令和2年(2020年)版外交青書が発行されました。
HP上に全文が公開されるのは9月の予定ですので、要旨しか見られませんけれども、韓国に対して「重要な隣国」表記が復活しているようです。


中国について。

東シナ海を隔てた隣国である中国との関係は、日本にとって最も重要な二国間関係の一つであり、両国は緊密な経済関係や人的・文化的交流を有している。(中略)
しかし、2020年3月、日中両国は、習近平国家主席国賓訪日について、新型コロナウィルス感染症拡大防止を最優先する必要があり、また、習近平国家主席国賓来日を十分成果が上がるものとするためには、両者でしっかり準備を行う必要があるとの認識で一致し、双方の都合が良い時期に行うことで改めて調整していくこととなった。
同時に、東シナ海で継続する中国による力を背景とした一方的な現状変更の試みは断じて認められず、引き続き、関係国との連携を強化しつつ冷静かつ毅然と対応するとともに、東シナ海を「平和・協力・友好の海」とすべく、中国との意思疎通を強化していく。

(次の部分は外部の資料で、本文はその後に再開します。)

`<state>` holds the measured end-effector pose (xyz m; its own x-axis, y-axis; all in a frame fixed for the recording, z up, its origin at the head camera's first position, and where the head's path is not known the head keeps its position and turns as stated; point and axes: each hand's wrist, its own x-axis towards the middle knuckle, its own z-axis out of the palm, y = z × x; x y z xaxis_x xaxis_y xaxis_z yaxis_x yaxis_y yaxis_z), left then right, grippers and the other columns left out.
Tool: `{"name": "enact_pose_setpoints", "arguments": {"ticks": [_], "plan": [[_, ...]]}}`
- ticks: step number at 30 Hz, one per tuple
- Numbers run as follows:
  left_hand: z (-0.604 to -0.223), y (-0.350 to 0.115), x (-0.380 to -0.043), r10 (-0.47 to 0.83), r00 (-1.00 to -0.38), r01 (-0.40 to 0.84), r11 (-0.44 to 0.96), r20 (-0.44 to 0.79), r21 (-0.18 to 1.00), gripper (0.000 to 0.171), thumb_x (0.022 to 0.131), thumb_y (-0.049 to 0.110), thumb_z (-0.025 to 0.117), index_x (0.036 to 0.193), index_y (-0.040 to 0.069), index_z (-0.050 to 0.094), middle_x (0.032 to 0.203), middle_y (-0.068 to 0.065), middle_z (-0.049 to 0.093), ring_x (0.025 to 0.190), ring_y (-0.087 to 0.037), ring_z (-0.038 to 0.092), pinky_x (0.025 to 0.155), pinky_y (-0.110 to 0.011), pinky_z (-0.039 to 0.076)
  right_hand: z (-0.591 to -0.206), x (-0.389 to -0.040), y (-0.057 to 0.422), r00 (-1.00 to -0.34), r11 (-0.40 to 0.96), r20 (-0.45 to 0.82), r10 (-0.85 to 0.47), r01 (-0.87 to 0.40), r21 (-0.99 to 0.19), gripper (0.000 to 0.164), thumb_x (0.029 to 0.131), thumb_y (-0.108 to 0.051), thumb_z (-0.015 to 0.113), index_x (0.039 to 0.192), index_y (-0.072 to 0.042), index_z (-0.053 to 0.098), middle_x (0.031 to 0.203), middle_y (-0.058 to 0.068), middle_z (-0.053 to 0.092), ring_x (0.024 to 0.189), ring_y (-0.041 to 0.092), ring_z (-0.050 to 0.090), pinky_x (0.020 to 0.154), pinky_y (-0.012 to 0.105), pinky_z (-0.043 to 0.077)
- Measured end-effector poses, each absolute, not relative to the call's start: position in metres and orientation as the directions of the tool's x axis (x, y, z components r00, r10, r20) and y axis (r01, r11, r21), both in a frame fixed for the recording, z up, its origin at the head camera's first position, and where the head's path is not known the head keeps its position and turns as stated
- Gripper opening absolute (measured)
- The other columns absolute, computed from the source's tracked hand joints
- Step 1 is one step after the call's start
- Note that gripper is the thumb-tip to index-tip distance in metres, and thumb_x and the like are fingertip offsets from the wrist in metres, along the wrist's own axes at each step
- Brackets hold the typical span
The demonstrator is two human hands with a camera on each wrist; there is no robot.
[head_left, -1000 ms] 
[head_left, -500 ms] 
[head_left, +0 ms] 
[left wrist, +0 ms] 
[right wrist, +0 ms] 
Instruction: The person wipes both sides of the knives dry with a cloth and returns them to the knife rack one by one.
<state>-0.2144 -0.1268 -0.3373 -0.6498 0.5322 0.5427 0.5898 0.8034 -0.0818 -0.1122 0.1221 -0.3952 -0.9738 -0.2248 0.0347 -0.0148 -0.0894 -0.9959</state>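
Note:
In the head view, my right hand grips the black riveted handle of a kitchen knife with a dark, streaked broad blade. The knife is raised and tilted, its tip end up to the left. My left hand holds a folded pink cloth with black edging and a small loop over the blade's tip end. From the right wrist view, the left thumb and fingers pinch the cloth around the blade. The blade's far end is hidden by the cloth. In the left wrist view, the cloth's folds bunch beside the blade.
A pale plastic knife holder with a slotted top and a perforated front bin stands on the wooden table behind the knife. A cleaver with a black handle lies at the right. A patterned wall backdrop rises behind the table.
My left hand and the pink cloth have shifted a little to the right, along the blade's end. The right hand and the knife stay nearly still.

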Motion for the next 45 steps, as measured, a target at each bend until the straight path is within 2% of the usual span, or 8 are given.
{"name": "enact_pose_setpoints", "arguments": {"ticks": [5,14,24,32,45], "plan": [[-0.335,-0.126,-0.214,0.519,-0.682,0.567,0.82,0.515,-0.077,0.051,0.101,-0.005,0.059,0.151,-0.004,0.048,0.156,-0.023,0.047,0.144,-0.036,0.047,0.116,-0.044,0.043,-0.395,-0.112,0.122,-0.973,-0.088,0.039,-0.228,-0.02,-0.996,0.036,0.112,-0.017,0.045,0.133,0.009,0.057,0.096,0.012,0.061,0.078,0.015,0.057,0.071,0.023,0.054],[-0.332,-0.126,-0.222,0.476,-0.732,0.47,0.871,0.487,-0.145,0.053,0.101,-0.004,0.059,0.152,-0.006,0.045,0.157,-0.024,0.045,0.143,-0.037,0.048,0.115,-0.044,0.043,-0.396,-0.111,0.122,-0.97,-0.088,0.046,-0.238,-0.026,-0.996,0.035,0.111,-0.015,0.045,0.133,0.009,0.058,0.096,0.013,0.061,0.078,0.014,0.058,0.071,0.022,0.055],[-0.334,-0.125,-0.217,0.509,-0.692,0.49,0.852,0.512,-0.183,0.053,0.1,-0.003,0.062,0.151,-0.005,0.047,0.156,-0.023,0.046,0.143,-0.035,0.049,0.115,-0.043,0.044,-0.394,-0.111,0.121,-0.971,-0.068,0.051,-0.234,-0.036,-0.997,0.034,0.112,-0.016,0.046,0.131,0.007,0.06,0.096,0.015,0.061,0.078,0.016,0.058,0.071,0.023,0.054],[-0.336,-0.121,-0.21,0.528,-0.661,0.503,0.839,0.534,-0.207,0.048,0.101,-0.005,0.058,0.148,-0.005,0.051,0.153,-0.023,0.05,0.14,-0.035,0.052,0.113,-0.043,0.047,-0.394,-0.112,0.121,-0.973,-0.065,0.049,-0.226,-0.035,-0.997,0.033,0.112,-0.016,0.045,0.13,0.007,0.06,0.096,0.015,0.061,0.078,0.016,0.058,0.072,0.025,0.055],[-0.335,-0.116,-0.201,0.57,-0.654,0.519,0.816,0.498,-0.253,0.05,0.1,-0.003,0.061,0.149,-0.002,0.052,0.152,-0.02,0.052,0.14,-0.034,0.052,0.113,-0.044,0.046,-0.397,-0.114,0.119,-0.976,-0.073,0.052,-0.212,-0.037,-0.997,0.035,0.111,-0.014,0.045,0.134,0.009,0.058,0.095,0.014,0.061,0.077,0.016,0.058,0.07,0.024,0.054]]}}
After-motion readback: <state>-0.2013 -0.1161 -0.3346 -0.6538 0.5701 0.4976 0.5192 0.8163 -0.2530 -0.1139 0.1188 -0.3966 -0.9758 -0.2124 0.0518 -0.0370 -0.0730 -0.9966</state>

中国に関しては、昨年と対して変わりないように思います。
が、とりあえず私は国賓待遇に反対です。


韓国について。

韓国は、日本にとって重要な隣国であり、日韓関係は、1965年の国交正常化の際に締結された日韓基本条約、日韓請求権・経済量力協定その他関連協定の基礎の上に、緊密な有効協力関係を築いてきた。 しかし、2019年には、前年に引き続き、旧朝鮮半島出身労働者問題に関し韓国が依然として国際法違反の状態を是正していないことを始め、日韓秘密軍事情報保護協定(GSOMIA)の終了通告(ただし、後に終了通告の効力を停止)、慰安婦問題に関する「和解・癒やし財団」の解散に向けた動き、韓国国会議員などによる竹島上陸や竹島における軍事訓練、竹島周辺海域における韓国海洋調査船の航行、東京電力福島第一原発の処理水に関する韓国側による非建設的な問題提起など、韓国側による否定的な動きは止まらず、日韓関係は厳しい状態が続いた。(後略)

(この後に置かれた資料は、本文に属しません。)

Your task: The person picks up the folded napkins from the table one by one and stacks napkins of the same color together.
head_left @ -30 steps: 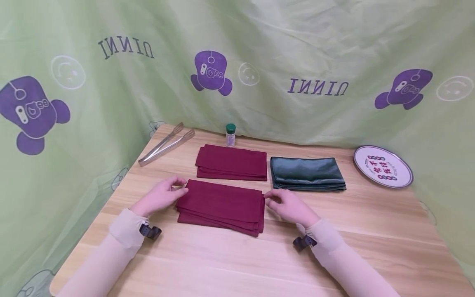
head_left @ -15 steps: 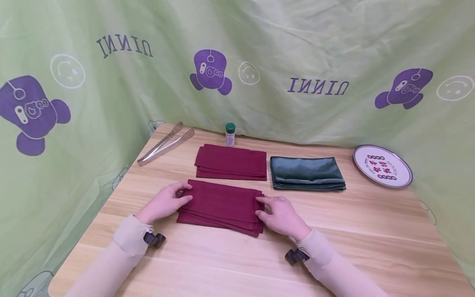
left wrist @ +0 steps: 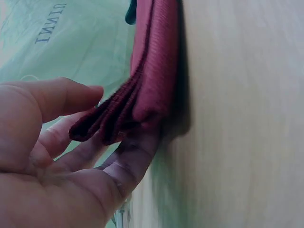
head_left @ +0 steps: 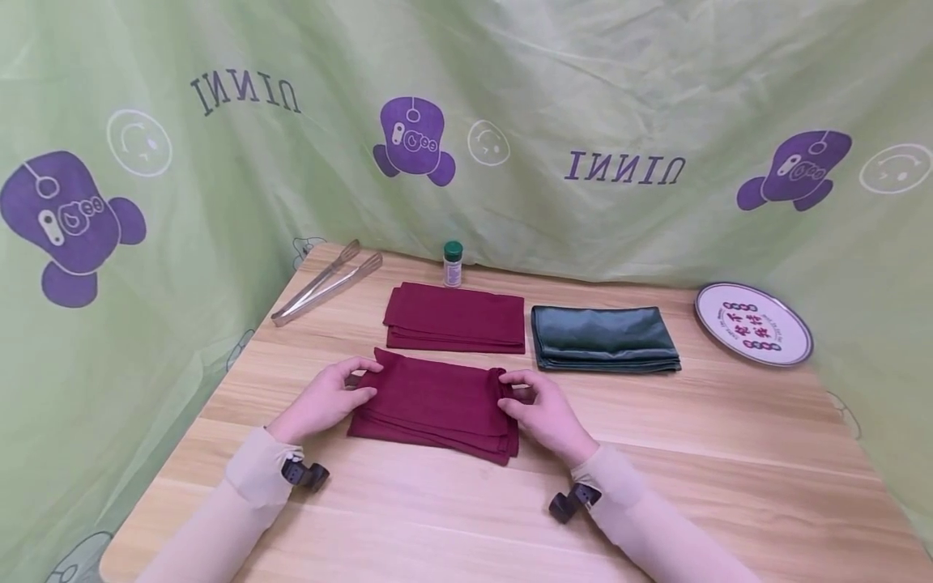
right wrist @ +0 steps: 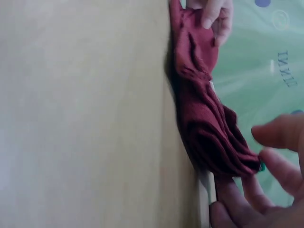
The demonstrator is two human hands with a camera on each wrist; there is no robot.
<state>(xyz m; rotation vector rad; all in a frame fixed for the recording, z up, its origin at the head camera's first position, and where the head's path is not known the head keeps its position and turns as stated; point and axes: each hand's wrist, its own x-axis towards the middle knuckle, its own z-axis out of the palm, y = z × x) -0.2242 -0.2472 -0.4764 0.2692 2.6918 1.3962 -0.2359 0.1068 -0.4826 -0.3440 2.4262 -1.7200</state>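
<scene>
A folded dark red cloth (head_left: 437, 397) lies near the middle of the table, its two short ends slightly raised. My left hand (head_left: 326, 398) holds the left end; in the left wrist view the fingers (left wrist: 130, 164) reach beneath the layered edge and the thumb lies on the other side. At the right end, my right hand (head_left: 550, 411) has its fingers curled under the cloth's edge. The right wrist view shows that thumb (right wrist: 278, 133) standing a little apart from the folds. A second folded dark red cloth (head_left: 459, 314) lies just behind.
To the right lies a folded dark green cloth (head_left: 605, 338), with a printed plate (head_left: 713, 314) beyond it. Metal tongs (head_left: 331, 289) rest at the back left, and a small green-capped bottle (head_left: 453, 271) stands behind the red cloths. A green curtain (head_left: 510, 219) surrounds the table.
My right hand has moved left onto the cloth's right end and bent its edge up. My left hand has shifted slightly right, and the left corner is now raised.
</scene>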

一つ一つの細かな事例(GSOMIA破棄や原発の処理水など)は、昨年と変わっていますが、こうしたものを「否定的な動き」と表現するのは昨年と同様です。

前半の太字部分が、日韓関係の一般的認識として新たに加えられた部分といえそうです。
「重要な隣国」表記は復活していますけれども、その大前提として後に続く日韓基本条約を始めとした各種条約、協定が両国関係の基礎であることを強調しています。逆に言うと、これが崩れれば「重要な隣国ではない」という事です。